=== PROBLEM ===
Every line of the entries that holds the word "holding" is to be copied.

--*--

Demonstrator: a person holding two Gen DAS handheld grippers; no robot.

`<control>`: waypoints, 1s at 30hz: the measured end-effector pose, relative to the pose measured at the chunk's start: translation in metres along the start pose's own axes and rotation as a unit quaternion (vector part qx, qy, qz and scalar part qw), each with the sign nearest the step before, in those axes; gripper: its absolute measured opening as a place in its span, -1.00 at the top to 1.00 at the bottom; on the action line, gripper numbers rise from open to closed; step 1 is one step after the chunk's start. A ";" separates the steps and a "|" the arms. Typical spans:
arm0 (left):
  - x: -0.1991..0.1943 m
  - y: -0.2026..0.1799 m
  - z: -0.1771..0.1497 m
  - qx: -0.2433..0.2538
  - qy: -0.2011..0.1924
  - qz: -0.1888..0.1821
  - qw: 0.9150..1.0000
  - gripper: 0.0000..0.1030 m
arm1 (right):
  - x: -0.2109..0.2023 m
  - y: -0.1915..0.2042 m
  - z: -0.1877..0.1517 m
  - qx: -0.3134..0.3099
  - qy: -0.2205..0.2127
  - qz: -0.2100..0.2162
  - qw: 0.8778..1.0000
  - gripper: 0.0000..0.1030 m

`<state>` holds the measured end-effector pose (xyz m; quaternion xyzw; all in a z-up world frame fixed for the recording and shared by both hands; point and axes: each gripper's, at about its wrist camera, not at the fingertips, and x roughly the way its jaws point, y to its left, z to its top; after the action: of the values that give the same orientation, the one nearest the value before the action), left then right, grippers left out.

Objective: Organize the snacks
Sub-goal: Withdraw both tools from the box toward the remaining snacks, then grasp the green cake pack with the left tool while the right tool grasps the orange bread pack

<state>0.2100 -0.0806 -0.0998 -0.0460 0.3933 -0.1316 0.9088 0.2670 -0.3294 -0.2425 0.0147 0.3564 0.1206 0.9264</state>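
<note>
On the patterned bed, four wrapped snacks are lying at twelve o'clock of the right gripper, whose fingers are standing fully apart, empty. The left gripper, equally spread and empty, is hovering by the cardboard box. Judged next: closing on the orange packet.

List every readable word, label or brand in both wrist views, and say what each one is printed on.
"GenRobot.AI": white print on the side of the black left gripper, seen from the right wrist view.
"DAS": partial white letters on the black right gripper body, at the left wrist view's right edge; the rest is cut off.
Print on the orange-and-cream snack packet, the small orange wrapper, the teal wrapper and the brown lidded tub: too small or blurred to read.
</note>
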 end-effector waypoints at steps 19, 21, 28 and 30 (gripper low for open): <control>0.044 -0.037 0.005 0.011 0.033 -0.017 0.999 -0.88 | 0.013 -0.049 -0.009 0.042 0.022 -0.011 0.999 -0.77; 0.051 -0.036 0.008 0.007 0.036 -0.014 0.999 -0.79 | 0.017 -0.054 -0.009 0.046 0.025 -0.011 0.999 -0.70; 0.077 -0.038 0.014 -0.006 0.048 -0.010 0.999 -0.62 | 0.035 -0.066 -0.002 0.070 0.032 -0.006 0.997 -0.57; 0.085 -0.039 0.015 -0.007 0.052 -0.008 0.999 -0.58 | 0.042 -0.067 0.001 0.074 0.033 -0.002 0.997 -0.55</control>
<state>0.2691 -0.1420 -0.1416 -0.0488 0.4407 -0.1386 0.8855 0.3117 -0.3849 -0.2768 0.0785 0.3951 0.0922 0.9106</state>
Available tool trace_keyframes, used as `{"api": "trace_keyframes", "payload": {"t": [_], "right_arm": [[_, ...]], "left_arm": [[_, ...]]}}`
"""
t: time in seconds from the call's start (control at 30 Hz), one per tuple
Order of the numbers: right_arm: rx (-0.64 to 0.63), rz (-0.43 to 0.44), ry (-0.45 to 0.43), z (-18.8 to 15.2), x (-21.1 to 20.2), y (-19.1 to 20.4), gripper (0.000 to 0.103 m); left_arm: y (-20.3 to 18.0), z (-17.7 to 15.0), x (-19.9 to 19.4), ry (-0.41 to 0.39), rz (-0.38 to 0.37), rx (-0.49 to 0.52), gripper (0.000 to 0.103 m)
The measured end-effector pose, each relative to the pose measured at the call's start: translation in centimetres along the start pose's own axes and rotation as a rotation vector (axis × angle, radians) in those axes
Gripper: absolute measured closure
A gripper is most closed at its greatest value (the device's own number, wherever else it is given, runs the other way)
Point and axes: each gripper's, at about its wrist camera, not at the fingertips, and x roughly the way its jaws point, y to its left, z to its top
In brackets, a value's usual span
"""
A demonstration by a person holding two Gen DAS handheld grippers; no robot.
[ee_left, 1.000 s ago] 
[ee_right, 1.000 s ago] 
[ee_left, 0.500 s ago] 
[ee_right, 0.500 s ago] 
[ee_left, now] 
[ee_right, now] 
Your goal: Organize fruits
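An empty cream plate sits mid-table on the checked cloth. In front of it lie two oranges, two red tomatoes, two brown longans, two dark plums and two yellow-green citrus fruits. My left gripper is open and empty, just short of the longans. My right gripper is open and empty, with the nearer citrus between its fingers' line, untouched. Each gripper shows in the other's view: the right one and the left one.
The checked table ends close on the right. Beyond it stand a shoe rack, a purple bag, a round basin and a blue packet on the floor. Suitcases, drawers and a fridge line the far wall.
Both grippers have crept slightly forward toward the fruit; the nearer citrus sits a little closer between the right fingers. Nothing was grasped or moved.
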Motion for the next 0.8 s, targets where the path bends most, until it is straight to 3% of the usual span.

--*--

=== WRITTEN ANSWER ===
Demonstrator: a person holding two Gen DAS handheld grippers; no robot.
A demonstration by a person holding two Gen DAS handheld grippers; no robot.

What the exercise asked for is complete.